DATASET CONTENT

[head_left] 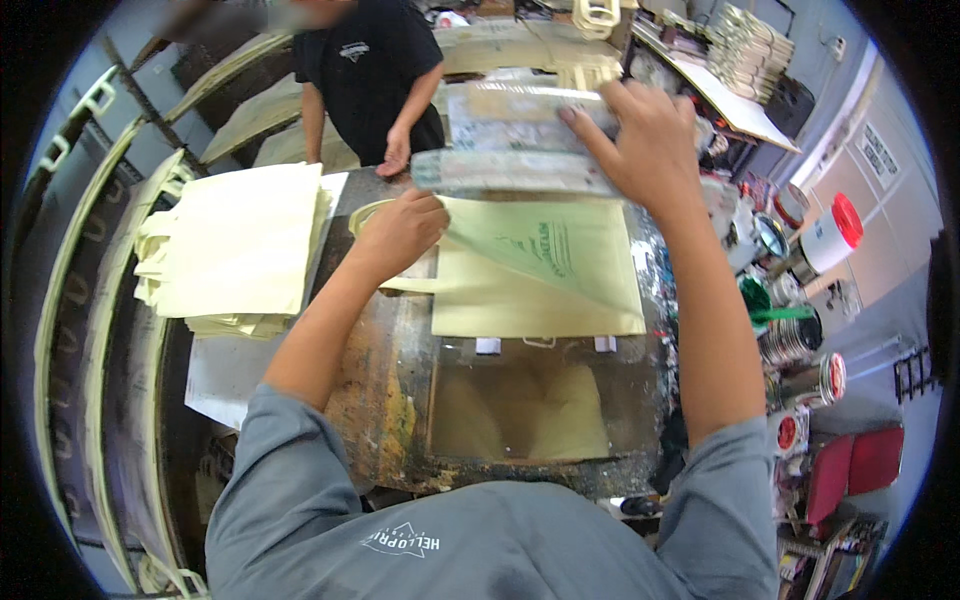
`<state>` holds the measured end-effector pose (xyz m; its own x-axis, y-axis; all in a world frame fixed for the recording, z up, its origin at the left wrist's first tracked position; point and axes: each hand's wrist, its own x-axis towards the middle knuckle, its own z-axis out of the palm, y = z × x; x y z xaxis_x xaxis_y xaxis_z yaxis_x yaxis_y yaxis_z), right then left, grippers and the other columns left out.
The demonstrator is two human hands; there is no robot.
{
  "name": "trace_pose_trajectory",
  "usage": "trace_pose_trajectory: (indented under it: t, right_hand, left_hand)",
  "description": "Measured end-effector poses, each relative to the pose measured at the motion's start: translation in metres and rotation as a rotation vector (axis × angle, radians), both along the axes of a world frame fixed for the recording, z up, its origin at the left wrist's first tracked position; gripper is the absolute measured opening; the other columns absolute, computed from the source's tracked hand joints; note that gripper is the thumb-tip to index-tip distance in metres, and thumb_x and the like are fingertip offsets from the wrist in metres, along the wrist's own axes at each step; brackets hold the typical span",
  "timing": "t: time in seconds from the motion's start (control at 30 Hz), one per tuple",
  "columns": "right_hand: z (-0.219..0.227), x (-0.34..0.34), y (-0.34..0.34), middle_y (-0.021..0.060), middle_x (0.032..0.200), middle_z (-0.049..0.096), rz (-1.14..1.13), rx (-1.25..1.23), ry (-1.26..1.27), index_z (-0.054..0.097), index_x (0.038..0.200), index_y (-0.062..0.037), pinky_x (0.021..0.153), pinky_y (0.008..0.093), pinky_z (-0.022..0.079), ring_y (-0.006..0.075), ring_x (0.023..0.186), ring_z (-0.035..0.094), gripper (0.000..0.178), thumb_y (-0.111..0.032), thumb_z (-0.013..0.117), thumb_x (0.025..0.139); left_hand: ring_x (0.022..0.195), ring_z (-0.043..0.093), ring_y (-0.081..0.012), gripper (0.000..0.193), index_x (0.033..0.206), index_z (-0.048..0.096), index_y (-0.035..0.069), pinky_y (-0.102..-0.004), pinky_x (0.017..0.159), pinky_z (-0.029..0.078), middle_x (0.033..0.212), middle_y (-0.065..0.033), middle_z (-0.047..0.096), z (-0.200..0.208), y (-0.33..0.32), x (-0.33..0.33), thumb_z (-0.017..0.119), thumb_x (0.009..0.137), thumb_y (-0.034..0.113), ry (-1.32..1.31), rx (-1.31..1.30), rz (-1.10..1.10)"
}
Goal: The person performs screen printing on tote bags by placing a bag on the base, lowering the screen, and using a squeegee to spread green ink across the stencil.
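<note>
A pale yellow tote bag [540, 290] with a green print lies on the worktable, its far left part raised in a slanting fold. My left hand [402, 236] is closed on that raised part, near the bag's handles. Above the bag's far edge a screen printing frame [520, 175] stands tilted up, smeared by motion. My right hand [645, 145] grips the frame's right side, thumb toward me and fingers over the top. The fingertips behind the frame are hidden.
A stack of yellow tote bags [240, 240] sits left on a white board. Across the table [385, 400] stands a person in a black shirt [375, 75]. Ink tubs [830, 235] crowd the right side. Racks of bags [100, 330] line the left, and a red chair [850, 465] stands lower right.
</note>
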<state>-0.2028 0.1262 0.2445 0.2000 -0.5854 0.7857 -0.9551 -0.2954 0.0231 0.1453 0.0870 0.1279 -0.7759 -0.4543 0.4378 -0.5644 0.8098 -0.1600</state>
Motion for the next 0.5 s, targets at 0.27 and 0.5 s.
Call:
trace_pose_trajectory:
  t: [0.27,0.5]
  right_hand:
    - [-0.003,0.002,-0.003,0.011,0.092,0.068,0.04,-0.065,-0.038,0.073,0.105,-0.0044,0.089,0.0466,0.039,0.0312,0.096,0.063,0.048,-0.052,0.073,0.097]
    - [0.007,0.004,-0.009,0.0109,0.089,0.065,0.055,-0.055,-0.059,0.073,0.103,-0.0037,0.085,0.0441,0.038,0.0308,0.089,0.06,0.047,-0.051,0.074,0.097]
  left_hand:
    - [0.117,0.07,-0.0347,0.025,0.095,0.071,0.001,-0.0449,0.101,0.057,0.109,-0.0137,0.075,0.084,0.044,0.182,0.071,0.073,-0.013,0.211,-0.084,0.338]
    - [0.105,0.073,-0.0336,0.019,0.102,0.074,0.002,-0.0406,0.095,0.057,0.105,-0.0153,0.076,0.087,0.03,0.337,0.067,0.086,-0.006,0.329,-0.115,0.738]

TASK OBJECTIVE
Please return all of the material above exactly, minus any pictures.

TASK OUTPUT
[head_left] 
`<state>` holds the measured end-effector pose (xyz m; its own x-axis, y-axis; all in a world frame fixed for the recording, z up, its origin at the left wrist's first tracked position; point and axes: each hand's wrist, its own x-axis towards the middle knuckle, its own z-axis out of the palm, y = z × x; x y z xaxis_x xaxis_y xaxis_z yaxis_x yaxis_y yaxis_z), right then left, grippers and the other columns left out.
The demonstrator is two human hands; there is no robot.
{
  "name": "trace_pose_trajectory",
  "usage": "trace_pose_trajectory: (indented under it: t, right_hand, left_hand)",
  "description": "Measured end-effector poses, each relative to the pose measured at the motion's start: translation in metres and rotation as a rotation vector (axis × angle, radians), both along the axes of a world frame fixed for the recording, z up, its origin at the left wrist's first tracked position; gripper is the absolute measured opening; the other columns absolute, computed from the source's tracked hand joints; note that gripper is the thumb-tip to index-tip distance in metres, and thumb_x and the like are fingertip offsets from the wrist in metres, along the wrist's own axes at each step; brackets hold the typical span",
  "timing": "t: time in seconds from the motion's start (control at 30 Hz), one per tuple",
  "columns": "right_hand: z (-0.219..0.227), x (-0.34..0.34), y (-0.34..0.34), middle_y (-0.021..0.060), middle_x (0.032..0.200), middle_z (-0.049..0.096), rz (-1.14..1.13), rx (-1.25..1.23), ry (-1.26..1.27), index_z (-0.054..0.097), index_x (0.038..0.200), index_y (-0.062..0.037), pinky_x (0.021..0.153), pinky_y (0.008..0.093), pinky_z (-0.022..0.079), ring_y (-0.006..0.075), ring_x (0.023..0.186), ring_z (-0.035..0.094), gripper (0.000..0.178), thumb_y (-0.111..0.032), thumb_z (-0.013..0.117), thumb_x (0.025..0.139); left_hand: ring_x (0.022..0.195), ring_z (-0.043..0.093), ring_y (-0.081..0.012), gripper (0.000..0.193), index_x (0.033..0.206), index_z (-0.048..0.096), index_y (-0.035..0.069), pinky_y (-0.102..-0.004), pinky_x (0.017..0.159), pinky_z (-0.029..0.078), middle_x (0.033..0.212), middle_y (-0.065..0.033), middle_z (-0.047..0.096), z (-0.200..0.208), y (-0.33..0.32), x (-0.33..0.33), thumb_z (-0.017..0.119), thumb_x (0.009..0.137), thumb_y (-0.034..0.113), ry (-1.32..1.31), rx (-1.31..1.30), rz (-1.10..1.10)"
}
Goal: The person performs screen printing on tote bags by placing a bag on the base, lowering the screen, and using a squeegee to spread green ink across the stencil.
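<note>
A pale yellow tote bag [540, 290] with a green print lies on the worktable, its far left part raised in a slanting fold. My left hand [402, 236] is closed on that raised part, near the bag's handles. Above the bag's far edge a screen printing frame [520, 175] stands tilted up, smeared by motion. My right hand [645, 145] grips the frame's right side, thumb toward me and fingers over the top. The fingertips behind the frame are hidden.
A stack of yellow tote bags [240, 240] sits left on a white board. Across the table [385, 400] stands a person in a black shirt [375, 75]. Ink tubs [830, 235] crowd the right side. Racks of bags [100, 330] line the left, and a red chair [850, 465] stands lower right.
</note>
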<state>-0.2028 0.1262 0.2445 0.2000 -0.5854 0.7857 -0.9551 -0.2954 0.0231 0.1453 0.0870 0.1279 -0.7759 -0.4543 0.4378 -0.5644 0.8098 -0.1600</state>
Motion for the next 0.5 s, targets at 0.27 and 0.5 s.
Call:
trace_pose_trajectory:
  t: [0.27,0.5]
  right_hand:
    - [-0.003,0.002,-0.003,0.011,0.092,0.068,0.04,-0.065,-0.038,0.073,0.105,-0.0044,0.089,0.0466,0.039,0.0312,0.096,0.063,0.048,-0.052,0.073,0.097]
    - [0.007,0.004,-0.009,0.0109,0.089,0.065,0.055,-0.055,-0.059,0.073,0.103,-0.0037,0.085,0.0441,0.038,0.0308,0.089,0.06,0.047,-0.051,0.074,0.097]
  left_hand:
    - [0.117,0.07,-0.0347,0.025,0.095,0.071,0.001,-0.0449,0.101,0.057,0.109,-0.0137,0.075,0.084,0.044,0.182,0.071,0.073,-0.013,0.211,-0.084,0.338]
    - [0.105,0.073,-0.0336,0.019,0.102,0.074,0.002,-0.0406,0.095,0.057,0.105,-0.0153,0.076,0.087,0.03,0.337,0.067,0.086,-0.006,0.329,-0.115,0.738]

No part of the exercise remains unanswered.